Epson CEO Minoru Usui On The Unexpectedly Fine Art Of Making Printers

Epson, And The Unexpected Art Of Making Printers

When you think of a company known primarily for mass producing printers, you don't often think of fine craftsmanship.

In recent years, printers have become seen as the ultimate 'stack 'em high, sell 'em cheap' product, which - often due to the high price of ink cartridges - customers come to quietly resent rather than adore after purchase.

So when Minoru Usui, CEO of Seiko Epson, began a recent keynote at the IFA conference in Berlin with a description of "monozukuri", a Japanese term meaning 'the art and science of manufacturing', it caught some off guard.

But for Epson, which this year is celebrating its 70th birthday, it really is possible to think about making printers as an art.

The company, which now employs more than 70,000 people, holds 50,000 live patents and has annual sales above $10bn, began as a small watchmaking factory in the mountainous centre of Japan, and its CEO still sees that legacy in the products it makes today.

In an interview conducted through a translator, he explained that printers really are more complex than they look.

Above: Epson CEO Minoru Usui

"Epson started as a watch company and watches are extremely small, complex pieces of equipment," Mr Usui said.

"Epson's craftsmanship developed form there. However, as the company changed over the years we moved into printers, but transferred many of the components from watchmaking into our printer components. So for example, the print head, which is the core part of a printer, that takes a lot of craftsmanship to produce. The moulds that we use to create our watch components, they also use the craftsmanship that originally came from watches. "

Mr Usui said about 150 people in the printer business are employed to carry out this fine craftsmanship at Epson, and added that 100 more still make watches for the company.

Above: The Epson Stylus PX730WD, its top-of-the-range all-in-one

And all of Epson's Japanese employees, regardless of their actual job, learn to take apart and assemble printers and watches when they join the company.

"The new employees have lots of ideas, great ideas about what products we want to make and that's fine," Usui said. "However it's extremely important for them to understand what is practical - and how to make things.

"Without that kind of training it's difficult to understand how to make something in a practical way."

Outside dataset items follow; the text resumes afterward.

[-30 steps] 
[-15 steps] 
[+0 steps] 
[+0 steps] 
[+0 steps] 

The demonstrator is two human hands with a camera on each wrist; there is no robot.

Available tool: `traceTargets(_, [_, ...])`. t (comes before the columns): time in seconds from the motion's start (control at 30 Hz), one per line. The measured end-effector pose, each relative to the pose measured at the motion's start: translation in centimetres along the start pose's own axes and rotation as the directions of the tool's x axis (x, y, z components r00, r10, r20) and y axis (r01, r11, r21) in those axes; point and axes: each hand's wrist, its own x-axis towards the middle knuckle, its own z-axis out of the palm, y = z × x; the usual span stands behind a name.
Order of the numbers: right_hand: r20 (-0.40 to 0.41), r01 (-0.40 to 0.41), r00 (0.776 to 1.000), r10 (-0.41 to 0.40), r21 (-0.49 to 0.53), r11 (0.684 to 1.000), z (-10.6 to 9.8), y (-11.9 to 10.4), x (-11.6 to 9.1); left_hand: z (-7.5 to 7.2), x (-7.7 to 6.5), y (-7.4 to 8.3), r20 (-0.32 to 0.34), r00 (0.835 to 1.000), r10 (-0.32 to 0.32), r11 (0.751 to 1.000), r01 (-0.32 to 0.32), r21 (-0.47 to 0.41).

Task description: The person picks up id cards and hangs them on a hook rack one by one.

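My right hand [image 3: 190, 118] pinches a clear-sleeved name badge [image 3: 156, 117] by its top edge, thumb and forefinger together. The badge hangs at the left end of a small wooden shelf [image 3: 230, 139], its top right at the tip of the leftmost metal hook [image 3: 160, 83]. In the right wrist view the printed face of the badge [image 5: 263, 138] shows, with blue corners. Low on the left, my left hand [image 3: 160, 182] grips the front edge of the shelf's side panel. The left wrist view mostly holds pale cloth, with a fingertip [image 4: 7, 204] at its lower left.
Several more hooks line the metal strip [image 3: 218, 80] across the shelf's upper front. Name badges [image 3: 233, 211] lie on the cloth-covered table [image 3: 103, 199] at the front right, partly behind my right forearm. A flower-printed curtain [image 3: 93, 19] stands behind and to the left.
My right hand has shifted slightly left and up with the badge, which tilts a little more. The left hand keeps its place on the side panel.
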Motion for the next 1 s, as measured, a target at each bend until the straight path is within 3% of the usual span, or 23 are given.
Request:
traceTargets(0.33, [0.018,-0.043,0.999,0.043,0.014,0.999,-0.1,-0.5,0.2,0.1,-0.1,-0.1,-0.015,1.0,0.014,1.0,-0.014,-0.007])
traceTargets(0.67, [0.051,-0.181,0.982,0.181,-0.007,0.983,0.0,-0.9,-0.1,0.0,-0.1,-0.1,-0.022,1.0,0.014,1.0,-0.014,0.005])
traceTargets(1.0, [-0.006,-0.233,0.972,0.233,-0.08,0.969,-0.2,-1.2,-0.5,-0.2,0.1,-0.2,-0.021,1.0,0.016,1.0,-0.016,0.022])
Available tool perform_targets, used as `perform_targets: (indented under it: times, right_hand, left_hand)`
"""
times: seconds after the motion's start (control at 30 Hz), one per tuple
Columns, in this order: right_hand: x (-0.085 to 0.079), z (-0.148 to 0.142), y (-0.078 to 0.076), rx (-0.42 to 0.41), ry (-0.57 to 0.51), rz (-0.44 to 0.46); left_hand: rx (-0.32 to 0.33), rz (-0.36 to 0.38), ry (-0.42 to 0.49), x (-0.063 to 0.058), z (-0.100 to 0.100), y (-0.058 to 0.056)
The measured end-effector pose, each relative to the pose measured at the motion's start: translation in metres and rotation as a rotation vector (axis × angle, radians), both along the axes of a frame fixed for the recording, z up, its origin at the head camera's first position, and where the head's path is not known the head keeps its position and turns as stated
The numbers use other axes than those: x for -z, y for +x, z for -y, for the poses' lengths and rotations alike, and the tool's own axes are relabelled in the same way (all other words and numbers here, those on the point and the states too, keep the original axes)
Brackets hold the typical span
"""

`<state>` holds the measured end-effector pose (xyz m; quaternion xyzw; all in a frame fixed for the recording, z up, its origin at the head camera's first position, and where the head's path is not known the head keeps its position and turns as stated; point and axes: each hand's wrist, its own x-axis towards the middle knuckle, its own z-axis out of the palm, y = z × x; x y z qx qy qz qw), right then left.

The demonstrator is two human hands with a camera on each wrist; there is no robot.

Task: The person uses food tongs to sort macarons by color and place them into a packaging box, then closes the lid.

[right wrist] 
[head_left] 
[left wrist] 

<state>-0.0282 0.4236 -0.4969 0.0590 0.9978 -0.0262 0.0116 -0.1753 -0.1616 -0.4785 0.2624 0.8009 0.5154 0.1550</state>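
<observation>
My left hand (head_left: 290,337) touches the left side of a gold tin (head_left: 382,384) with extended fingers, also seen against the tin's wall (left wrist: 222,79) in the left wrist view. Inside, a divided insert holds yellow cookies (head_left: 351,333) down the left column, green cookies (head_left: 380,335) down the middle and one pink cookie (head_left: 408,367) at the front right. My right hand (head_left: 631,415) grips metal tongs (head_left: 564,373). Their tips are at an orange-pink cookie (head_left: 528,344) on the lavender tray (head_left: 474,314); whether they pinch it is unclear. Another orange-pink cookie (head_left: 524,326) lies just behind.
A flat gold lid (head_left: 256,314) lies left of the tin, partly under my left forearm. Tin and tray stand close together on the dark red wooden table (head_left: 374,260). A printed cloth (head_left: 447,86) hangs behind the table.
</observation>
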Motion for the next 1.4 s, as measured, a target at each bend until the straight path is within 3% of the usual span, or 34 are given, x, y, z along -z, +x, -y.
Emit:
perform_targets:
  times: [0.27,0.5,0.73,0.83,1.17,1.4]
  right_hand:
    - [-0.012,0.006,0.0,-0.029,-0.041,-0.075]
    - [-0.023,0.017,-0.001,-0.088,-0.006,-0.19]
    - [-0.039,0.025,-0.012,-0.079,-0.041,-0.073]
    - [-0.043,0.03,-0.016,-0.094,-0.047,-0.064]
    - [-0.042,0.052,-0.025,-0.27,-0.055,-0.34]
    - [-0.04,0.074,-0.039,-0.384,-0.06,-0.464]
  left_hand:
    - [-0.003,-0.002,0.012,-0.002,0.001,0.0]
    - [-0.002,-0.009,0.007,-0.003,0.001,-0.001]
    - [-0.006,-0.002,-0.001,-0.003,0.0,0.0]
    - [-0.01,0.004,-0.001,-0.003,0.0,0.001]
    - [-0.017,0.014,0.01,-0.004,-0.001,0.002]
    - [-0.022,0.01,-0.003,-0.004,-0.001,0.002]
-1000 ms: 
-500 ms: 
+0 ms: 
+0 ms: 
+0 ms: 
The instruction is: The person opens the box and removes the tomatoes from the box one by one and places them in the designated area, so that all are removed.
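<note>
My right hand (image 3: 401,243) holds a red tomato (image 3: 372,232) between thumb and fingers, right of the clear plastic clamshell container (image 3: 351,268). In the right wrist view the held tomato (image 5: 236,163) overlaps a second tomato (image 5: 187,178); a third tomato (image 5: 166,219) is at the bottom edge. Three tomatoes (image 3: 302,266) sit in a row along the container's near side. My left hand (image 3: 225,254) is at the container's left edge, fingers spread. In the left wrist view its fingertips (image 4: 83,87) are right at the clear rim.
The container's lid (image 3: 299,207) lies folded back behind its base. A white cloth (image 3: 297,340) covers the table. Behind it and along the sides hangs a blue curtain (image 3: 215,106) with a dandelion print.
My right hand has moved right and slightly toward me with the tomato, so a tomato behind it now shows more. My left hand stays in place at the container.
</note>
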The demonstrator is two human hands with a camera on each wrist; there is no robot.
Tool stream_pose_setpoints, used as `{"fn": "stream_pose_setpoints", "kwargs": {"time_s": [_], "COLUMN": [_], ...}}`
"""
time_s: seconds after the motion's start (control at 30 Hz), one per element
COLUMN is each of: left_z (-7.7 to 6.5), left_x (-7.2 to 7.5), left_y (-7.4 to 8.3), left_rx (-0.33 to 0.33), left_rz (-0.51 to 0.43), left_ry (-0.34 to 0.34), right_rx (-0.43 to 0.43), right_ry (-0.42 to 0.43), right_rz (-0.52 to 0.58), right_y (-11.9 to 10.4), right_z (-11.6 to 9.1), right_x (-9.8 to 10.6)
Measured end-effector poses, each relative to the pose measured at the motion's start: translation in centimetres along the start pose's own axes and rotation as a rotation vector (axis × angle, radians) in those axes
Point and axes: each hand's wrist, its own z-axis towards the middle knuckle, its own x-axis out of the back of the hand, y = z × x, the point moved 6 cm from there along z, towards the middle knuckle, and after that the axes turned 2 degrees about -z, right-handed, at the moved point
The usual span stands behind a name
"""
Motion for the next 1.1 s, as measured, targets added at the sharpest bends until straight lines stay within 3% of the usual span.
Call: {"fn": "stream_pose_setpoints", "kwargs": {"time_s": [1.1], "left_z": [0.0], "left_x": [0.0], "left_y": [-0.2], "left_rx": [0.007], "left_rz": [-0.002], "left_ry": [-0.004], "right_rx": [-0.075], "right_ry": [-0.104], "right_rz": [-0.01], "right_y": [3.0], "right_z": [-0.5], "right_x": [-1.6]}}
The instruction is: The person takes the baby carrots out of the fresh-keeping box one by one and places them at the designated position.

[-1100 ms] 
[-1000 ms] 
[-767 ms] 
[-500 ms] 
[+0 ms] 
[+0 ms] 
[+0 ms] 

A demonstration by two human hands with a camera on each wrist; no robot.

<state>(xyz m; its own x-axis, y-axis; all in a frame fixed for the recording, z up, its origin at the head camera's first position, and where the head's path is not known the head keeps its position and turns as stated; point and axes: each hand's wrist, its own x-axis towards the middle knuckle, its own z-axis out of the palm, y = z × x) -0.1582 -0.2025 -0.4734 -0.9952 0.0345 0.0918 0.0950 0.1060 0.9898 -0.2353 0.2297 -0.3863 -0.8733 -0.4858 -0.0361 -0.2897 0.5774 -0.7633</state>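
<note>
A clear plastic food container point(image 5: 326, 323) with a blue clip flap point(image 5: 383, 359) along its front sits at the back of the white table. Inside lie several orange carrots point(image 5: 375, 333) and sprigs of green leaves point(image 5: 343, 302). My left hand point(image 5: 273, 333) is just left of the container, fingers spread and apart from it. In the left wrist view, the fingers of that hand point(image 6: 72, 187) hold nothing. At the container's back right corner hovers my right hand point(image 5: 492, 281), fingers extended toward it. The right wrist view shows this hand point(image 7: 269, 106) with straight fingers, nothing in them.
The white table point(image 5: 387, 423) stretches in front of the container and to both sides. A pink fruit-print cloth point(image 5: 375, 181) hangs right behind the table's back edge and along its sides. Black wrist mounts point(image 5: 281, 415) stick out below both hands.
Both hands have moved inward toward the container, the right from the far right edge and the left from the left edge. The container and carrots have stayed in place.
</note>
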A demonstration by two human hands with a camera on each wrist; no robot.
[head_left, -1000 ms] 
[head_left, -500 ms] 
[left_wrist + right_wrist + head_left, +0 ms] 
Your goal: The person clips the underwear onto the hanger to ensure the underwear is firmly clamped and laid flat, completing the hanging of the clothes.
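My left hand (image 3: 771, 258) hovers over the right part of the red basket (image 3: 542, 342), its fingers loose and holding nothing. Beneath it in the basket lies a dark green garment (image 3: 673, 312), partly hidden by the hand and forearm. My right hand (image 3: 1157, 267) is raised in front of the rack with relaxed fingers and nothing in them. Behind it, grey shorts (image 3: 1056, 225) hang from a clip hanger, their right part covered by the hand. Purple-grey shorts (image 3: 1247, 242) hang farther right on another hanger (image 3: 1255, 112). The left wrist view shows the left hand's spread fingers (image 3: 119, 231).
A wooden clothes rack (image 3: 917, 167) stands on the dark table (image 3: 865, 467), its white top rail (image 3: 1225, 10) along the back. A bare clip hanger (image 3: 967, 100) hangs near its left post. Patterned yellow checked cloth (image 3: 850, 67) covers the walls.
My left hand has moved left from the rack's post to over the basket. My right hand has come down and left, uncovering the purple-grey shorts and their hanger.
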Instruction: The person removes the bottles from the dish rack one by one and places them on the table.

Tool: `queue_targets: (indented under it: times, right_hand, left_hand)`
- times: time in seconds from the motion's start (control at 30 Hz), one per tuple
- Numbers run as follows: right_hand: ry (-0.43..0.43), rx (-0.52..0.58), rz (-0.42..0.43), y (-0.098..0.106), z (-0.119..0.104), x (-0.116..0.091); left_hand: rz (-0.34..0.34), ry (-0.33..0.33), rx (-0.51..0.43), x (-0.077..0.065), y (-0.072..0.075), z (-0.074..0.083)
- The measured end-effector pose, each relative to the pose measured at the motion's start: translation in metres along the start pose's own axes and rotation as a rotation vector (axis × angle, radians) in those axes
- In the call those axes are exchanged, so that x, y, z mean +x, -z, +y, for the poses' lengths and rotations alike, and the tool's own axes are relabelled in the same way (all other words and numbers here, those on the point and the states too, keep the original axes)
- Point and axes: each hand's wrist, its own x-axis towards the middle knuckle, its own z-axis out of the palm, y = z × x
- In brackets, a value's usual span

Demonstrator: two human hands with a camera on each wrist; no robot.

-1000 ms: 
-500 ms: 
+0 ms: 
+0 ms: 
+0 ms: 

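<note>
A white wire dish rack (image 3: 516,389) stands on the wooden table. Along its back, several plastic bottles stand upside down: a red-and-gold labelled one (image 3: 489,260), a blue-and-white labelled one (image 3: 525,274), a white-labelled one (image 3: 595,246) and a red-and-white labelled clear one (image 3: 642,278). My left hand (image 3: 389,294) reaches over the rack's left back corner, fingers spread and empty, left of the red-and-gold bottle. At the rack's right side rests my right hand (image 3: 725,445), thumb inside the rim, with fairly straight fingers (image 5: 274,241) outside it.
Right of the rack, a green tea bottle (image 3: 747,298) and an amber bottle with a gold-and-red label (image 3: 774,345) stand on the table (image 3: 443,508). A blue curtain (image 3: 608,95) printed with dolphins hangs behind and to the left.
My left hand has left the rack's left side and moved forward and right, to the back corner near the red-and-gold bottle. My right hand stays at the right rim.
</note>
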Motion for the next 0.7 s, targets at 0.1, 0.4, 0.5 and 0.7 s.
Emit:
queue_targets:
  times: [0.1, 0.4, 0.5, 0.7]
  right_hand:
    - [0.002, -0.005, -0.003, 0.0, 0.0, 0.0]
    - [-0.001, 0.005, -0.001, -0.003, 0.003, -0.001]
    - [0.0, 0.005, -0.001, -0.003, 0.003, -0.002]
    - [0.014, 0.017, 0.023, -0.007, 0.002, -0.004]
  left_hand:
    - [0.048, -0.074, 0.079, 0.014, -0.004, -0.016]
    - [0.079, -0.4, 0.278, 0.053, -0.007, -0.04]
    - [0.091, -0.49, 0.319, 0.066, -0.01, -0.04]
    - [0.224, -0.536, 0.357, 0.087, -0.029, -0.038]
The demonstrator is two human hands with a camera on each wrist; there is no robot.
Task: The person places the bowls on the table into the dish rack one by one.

Of course Epson has been making printers for a long time, and while Usui says the company is still focused on making better models - its recent line are 40% smaller, and better for the environment, he said - he is also aware the market isn't growing enough to sustain the company indefinitely.

"Nobody gets excited about a product like printers that, to a certain level, anybody can make," he admits. "We have to get over that stage, and take on new challenges to promote new value."

Above: Epson's Moverio Video Glasses

So what is Epson building, other than printers and projectors?

Actually, a surprising amount. The company has branched out into making wearable GPS-enabled running monitors and exercise products, as well as products in the health and medicine market. It is also looking tentatively at 3D printing and other on-demand manufacturing tech which can be sold to industries around the world.

Occasionally, the results of Epson's push to innovate can often seem a bit hurried. Take the Moverio, a slightly mad but intriguing idea to take two of Epson's high-quality projectors, shrink them down and build them into a pair of glasses.

The idea was to create one of the first sets of truly HD video headsets, for use with media as well as normal computing. Epson imagines engineers working as schematics are projected in front of their eyes. Other companies have tried and failed to market such a product, and there are new attempts on the horizon by Sony and Google - and, in truth, even Epson's cool but chunky product feels more like a public-release beta than a finished article.

As CEO, when Mr Usui looks at the Moverio, does he see more to fix and more improvements to make than when he looks at a printer?

"This product has some completely new optical components," he said. "We had to design them, as nobody else has come across them before," he said. "To come up with the idea for the product is easy but to put it into shape and make it suitable for sale is extremely difficult. What we think we bring with this is not only the concept but the ability to bring it into reality."

"Once you make the first one then you start to see the next level, and the new possibilities. We're working hard to make the next generation which is going to be much smaller, much more compact, much more beautiful in design, lighter, and it's the whole process of continual improvement that makes that possible."

It is possible to see Epson's effort to build new, wearable products as the company which started by making watches, coming full-circle?

"When we look at trends in society, the PC is very much going to the wearable area," Usui said. "So when we were thinking about what the next stage of our company is we looked at the technologies we have, which are company and energy saving, and together with the know how about watch-making and printers we definitely saw a link.

In reality, Epson is going to remain primarily a printer and projector maker for some time, Usui admits. But he takes the challenge of building new products, and honing its current lines, equallyy seriously.

"The new wearable business won't get big quickly," he admits. "It's not going to be a major part of our business in the very near future. So at the same time as building up these new businesses it's very important for us to stabilise our existing business.

"But in the future it's very important for us to keep focusing on our research and development. I believe Epson is a company that has the ability to create concepts and make them real. This cycle of improving technology is what we can do to achieve that."